» What is expected
Start to finish, print the data below exactly, without the images.

» Data section
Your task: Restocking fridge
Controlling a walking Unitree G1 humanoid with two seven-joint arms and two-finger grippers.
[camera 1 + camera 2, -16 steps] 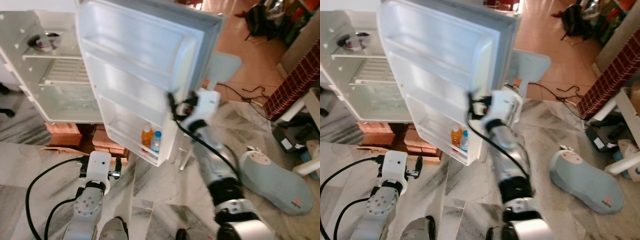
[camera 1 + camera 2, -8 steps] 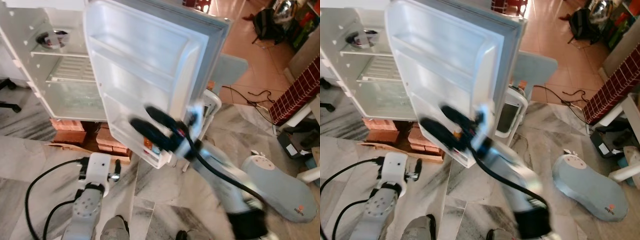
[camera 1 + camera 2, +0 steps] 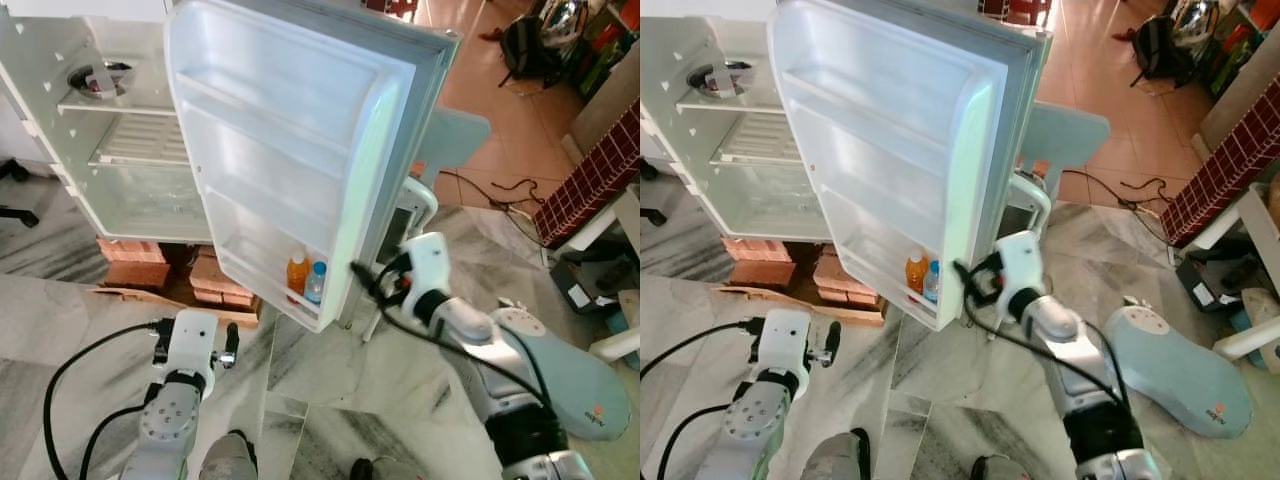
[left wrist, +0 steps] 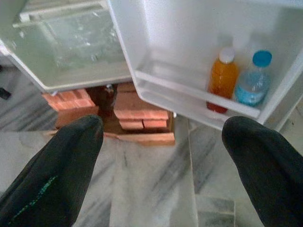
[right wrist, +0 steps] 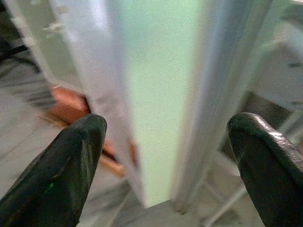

» Output below
Your task: Restocking fridge
Controlling a walking Unitree G1 humanoid with two seven-joint arms and two-finger grippers.
[camera 1 + camera 2, -16 steps] 
[camera 1 + camera 2, -8 steps] 
[camera 1 + camera 2, +0 steps] 
[left wrist, +0 steps] 
[right wrist, +0 steps] 

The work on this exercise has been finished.